* Exercise: Retype exactly the lines that run from the start of the data to the line holding "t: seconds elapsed", including both, and only those.

* Recorded information:
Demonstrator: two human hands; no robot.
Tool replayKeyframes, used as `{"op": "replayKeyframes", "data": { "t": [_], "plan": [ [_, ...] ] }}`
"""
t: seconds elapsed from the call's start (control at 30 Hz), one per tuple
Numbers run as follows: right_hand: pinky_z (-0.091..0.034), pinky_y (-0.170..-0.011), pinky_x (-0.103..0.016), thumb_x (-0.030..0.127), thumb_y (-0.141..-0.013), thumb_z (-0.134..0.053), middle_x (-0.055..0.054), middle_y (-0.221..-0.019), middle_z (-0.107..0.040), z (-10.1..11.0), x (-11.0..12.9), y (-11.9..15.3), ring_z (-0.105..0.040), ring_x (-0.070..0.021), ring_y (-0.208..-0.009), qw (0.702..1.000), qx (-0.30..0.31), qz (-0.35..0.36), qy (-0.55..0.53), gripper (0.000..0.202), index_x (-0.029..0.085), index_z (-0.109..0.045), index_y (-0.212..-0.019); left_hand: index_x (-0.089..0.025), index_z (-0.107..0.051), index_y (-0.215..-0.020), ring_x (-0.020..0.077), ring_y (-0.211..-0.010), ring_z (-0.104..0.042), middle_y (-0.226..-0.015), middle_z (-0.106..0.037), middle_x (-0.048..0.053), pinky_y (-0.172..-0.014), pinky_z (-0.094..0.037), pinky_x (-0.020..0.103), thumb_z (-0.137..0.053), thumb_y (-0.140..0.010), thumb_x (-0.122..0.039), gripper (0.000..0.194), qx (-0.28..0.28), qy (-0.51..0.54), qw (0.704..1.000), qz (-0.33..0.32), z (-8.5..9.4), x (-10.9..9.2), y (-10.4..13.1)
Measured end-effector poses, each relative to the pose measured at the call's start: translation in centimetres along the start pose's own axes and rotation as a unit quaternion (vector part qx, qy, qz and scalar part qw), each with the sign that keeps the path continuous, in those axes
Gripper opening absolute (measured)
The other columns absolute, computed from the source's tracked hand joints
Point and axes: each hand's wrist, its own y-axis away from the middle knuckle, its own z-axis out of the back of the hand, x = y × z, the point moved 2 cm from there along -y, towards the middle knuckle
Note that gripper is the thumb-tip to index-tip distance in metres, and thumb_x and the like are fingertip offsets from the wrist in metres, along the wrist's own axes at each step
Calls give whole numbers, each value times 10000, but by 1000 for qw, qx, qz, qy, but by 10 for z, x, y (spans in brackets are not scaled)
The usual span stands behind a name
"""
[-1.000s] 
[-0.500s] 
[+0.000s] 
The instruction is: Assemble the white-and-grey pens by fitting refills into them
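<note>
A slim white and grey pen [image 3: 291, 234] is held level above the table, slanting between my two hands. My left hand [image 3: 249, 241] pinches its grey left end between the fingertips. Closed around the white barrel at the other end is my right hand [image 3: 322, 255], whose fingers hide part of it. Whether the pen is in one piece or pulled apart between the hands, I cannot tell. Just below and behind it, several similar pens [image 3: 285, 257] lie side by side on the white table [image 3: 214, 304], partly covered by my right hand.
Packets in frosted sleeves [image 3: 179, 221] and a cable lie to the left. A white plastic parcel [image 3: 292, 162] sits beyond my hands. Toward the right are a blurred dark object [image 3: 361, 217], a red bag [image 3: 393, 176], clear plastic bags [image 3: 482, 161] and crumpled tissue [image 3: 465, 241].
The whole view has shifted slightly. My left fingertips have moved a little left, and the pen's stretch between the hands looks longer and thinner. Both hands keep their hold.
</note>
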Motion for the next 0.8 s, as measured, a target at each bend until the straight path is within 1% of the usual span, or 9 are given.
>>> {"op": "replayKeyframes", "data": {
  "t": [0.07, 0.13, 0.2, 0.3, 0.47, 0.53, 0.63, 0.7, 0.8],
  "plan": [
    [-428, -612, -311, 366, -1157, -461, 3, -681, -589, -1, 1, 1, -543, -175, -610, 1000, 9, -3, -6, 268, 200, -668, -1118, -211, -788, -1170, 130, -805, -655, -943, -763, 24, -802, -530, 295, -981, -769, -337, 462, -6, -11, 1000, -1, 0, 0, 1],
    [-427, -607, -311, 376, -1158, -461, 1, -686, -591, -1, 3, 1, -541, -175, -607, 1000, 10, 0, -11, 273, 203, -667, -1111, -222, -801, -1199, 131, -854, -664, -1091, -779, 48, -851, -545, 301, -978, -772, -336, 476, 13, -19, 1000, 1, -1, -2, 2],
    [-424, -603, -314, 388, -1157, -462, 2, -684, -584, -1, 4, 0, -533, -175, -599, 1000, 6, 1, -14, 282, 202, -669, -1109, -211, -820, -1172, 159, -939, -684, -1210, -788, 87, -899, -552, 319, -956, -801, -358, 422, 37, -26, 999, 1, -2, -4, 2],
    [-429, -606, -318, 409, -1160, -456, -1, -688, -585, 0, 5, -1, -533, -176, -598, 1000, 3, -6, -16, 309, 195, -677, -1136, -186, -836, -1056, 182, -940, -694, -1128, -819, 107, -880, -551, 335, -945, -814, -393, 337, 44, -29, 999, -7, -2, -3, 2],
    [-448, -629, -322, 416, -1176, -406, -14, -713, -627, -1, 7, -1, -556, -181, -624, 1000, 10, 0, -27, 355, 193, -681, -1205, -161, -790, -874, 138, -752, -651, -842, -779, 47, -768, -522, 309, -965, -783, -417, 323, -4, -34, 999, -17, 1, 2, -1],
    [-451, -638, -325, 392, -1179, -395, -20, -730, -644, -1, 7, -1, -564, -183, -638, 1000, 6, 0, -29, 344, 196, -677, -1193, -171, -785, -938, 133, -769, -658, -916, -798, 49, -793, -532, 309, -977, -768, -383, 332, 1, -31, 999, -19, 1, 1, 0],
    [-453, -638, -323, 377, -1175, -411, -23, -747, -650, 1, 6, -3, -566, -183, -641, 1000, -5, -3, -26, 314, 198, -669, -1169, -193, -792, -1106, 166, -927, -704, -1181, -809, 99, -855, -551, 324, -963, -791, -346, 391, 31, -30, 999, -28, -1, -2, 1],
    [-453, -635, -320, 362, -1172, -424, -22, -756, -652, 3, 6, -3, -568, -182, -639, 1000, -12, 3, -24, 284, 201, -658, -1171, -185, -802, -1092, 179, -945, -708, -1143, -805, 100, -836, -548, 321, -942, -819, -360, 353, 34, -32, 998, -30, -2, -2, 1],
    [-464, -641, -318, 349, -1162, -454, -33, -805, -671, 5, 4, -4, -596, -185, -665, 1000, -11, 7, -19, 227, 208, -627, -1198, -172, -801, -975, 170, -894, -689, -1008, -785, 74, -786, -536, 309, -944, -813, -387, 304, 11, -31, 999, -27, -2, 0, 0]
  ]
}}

* Written answer:
Demonstrator: two human hands; no robot.
Tool replayKeyframes, used as `{"op": "replayKeyframes", "data": { "t": [_], "plan": [ [_, ...] ] }}`
"""
t: seconds elapsed from the call's start (control at 30 Hz), one per tuple

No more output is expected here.